TASK TO CARRY OUT -
In the records that come next, find every line with "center". Return those lines.

(Saved data entries)
=== Section Start ===

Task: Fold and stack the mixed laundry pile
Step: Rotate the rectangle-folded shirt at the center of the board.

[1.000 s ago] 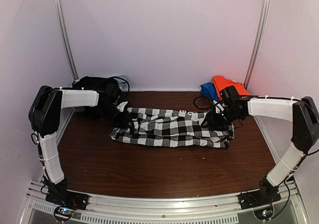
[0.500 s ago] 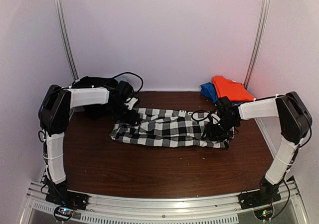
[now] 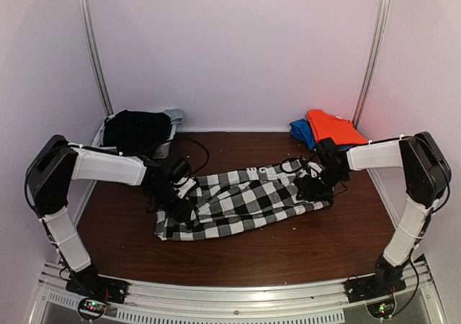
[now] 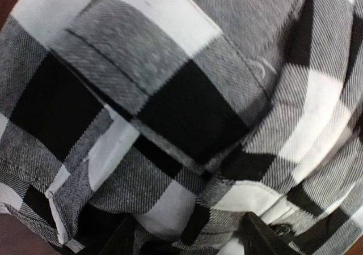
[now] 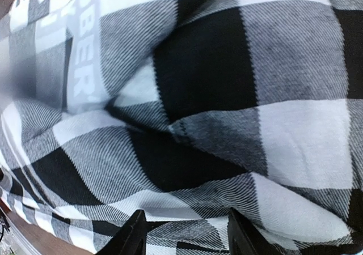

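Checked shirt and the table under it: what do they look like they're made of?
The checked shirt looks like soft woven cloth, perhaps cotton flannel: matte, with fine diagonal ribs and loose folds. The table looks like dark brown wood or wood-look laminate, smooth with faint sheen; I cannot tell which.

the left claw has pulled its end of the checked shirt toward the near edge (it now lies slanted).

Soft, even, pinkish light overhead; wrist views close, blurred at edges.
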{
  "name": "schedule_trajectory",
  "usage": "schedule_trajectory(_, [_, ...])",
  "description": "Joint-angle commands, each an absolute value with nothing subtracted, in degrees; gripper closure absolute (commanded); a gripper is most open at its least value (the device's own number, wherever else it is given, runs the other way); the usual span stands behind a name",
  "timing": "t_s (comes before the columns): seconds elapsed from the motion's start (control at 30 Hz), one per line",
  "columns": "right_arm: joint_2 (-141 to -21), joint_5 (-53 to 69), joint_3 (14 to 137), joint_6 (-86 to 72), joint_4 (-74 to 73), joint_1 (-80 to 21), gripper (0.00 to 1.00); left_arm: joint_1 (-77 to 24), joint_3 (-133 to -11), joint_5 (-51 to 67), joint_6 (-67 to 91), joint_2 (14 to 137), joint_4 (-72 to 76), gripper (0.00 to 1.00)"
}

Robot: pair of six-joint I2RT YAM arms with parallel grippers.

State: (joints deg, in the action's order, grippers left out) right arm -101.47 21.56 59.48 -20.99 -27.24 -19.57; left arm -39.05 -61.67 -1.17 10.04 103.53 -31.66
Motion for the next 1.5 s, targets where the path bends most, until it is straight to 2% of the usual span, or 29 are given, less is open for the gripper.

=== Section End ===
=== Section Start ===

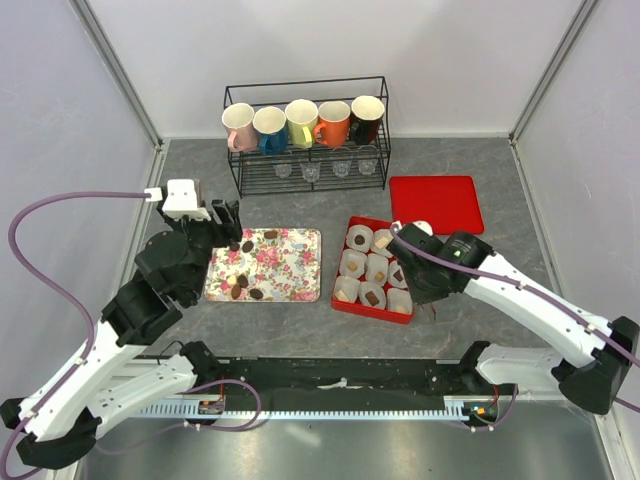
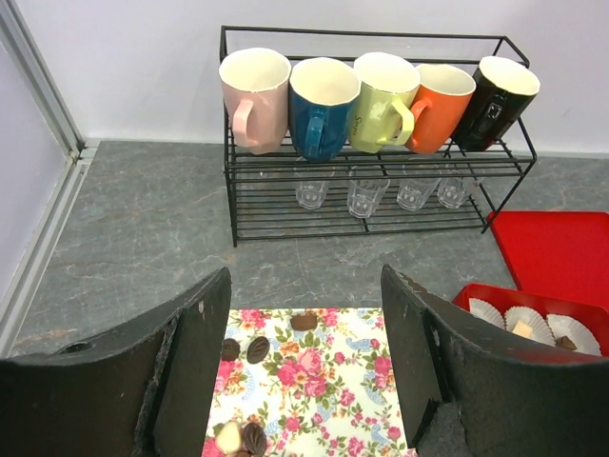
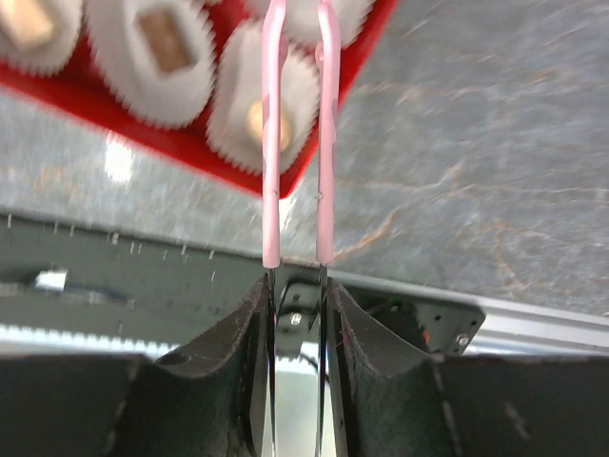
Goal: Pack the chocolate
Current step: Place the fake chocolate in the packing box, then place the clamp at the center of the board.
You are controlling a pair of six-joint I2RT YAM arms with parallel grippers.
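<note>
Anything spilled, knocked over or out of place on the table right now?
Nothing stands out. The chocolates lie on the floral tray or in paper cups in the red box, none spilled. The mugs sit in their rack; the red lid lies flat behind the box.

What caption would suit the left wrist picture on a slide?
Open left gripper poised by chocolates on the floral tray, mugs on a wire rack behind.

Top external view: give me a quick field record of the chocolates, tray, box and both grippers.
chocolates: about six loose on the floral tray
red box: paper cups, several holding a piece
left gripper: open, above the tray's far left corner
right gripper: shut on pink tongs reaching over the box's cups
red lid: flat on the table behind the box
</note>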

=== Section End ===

THE ANSWER -
Step: Rotate the rectangle-folded shirt at the center of the board.
Current step: Place the fake chocolate in the packing box, then place the clamp at the center of the board.

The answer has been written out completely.